**Work order:** Quote the records below word for word, please, from the very first line through the one that contains "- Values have", and nothing beyond it.
Top of Data listing
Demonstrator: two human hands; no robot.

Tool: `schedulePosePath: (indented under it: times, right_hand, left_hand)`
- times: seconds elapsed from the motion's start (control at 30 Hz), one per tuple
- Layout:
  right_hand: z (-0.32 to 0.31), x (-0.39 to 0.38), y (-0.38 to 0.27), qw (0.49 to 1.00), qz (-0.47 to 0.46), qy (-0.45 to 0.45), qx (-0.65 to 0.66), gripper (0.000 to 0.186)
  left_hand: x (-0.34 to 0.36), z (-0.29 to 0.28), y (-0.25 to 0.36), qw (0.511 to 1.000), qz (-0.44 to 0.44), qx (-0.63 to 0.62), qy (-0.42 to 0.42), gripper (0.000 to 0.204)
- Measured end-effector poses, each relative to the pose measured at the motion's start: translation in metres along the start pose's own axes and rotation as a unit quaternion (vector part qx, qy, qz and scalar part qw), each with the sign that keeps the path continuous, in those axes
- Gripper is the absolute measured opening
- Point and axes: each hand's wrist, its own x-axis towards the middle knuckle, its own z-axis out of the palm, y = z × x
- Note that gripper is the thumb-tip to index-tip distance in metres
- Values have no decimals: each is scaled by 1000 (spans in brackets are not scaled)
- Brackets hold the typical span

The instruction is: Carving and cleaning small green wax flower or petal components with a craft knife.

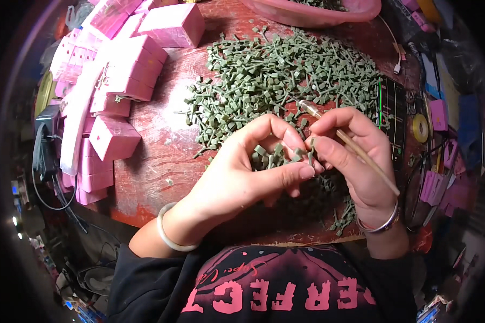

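Note:
My left hand [258,167], cupped with curled fingers, holds several small green pieces [275,156]. My right hand [355,156] grips a slim tool with a wooden handle [377,175] and a shiny, clear-looking upper end, slanting up to the left. Its thumb and forefinger also pinch a small green piece [312,146] beside my left fingertips. Behind both hands lies a broad heap of green pieces [285,64], some square-headed, some stick-like, on a worn red tabletop [156,129].
Stacked pink blocks [129,70] fill the left, beside a black device with cables [47,140]. A pink basin [307,13] is at the top. A dark board [393,118], yellow tape roll [420,127], cable plug [397,67] and more pink blocks [434,188] line the right.

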Motion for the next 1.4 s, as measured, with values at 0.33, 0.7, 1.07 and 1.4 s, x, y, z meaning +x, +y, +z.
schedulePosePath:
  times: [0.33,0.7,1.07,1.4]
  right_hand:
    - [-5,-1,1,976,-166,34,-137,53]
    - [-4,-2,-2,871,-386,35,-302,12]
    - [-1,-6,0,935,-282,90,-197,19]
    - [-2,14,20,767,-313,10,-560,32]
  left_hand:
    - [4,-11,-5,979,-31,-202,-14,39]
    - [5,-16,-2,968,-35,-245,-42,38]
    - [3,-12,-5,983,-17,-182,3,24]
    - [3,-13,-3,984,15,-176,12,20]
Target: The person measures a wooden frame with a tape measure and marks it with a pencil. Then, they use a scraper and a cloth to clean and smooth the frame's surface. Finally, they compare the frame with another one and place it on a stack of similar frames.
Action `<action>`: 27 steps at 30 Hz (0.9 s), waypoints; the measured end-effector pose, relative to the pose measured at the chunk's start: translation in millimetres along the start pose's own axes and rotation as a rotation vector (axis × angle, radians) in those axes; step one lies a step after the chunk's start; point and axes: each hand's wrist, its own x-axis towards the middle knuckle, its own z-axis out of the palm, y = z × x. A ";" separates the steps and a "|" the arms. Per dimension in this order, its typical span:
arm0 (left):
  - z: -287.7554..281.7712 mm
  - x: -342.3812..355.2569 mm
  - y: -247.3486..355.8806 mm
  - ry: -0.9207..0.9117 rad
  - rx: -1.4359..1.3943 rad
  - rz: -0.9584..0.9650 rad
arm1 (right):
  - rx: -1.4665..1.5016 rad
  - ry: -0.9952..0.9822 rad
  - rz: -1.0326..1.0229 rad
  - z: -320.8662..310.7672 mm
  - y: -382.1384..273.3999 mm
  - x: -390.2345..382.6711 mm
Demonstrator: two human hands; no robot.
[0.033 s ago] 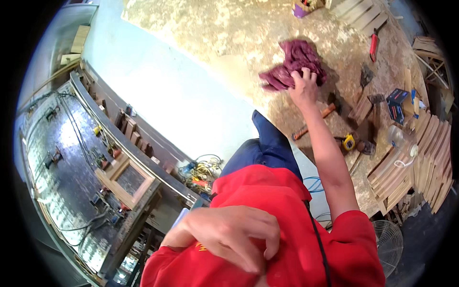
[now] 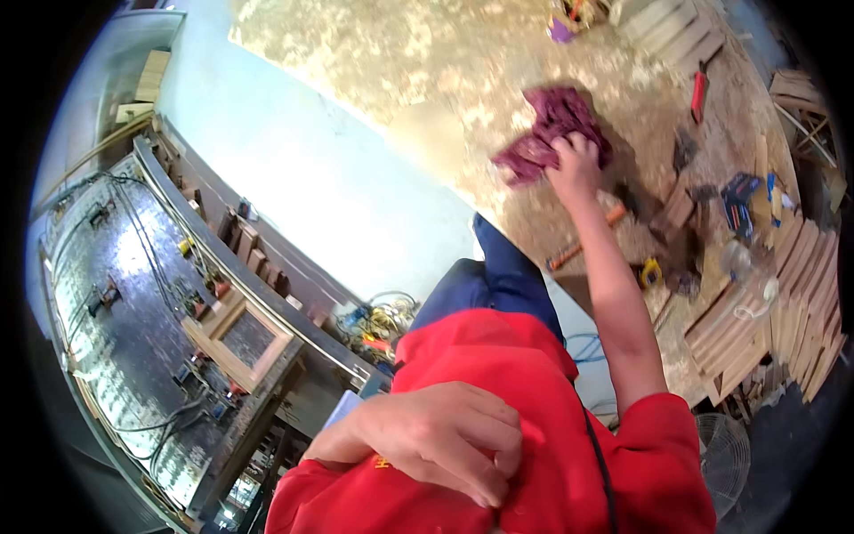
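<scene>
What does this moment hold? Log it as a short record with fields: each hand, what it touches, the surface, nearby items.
right hand: arm stretched out, fingers pressed on the maroon cloth
left hand: loosely curled against the red shirt, holding nothing
surface: dusty worn board
nearby: orange-handled tool, red tool, wooden slats, fan

We see a sawdust-strewn worktop (image 2: 374,62) bordered by a pale blue surface (image 2: 294,151). To the right lie a red tool (image 2: 698,93), a blue tool (image 2: 737,200), an orange-handled tool (image 2: 583,245), a yellow tape measure (image 2: 651,271) and stacked wooden slats (image 2: 774,311). A fan (image 2: 722,463) stands at lower right. At left we note a wooden frame (image 2: 240,338), tangled yellow cables (image 2: 382,320) and a shelf of small blocks (image 2: 253,254).
</scene>
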 end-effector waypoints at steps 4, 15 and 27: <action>-49.6 26.8 52.5 0.599 0.114 0.350 | 0.018 0.320 0.014 -85.7 57.3 44.2; -169.3 156.5 107.5 0.473 -0.861 0.840 | 0.005 -0.016 0.314 -63.4 30.3 37.7; -413.5 144.9 194.6 0.257 0.174 0.414 | 0.331 0.070 0.107 -8.1 -232.8 373.6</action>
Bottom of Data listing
**Result:**
Demonstrator: two human hands; no robot.

Tool: `schedulePosePath: (indented under it: times, right_hand, left_hand)`
- times: seconds elapsed from the motion's start (control at 30 Hz), one per tuple
- Layout:
  right_hand: z (-0.32 to 0.31), x (-0.39 to 0.38), y (-0.38 to 0.27), qw (0.49 to 1.00), qz (-0.47 to 0.46), qy (-0.45 to 0.45), qx (-0.65 to 0.66), gripper (0.000 to 0.186)
  left_hand: x (-0.34 to 0.36), z (-0.29 to 0.28), y (-0.25 to 0.36), qw (0.511 to 1.000), qz (-0.44 to 0.44), qx (-0.63 to 0.62), qy (-0.42 to 0.42), gripper (0.000 to 0.204)
- Measured end-effector poses, each relative to the pose measured at the motion's start: translation in metres along the start pose's own axes and rotation as a unit quaternion (vector part qx, qy, qz and scalar part qw), each with the sign that keeps the path continuous, in those axes
- Gripper is the absolute measured opening
- Point and axes: each hand's wrist, its own x-axis towards the middle knuckle, its own z-axis out of the palm, y = z × x
- Note that gripper is the thumb-tip to index-tip distance in metres
- Values have no decimals: each is scaled by 1000 (spans in brackets are not scaled)

Nothing further remains to be added to the answer.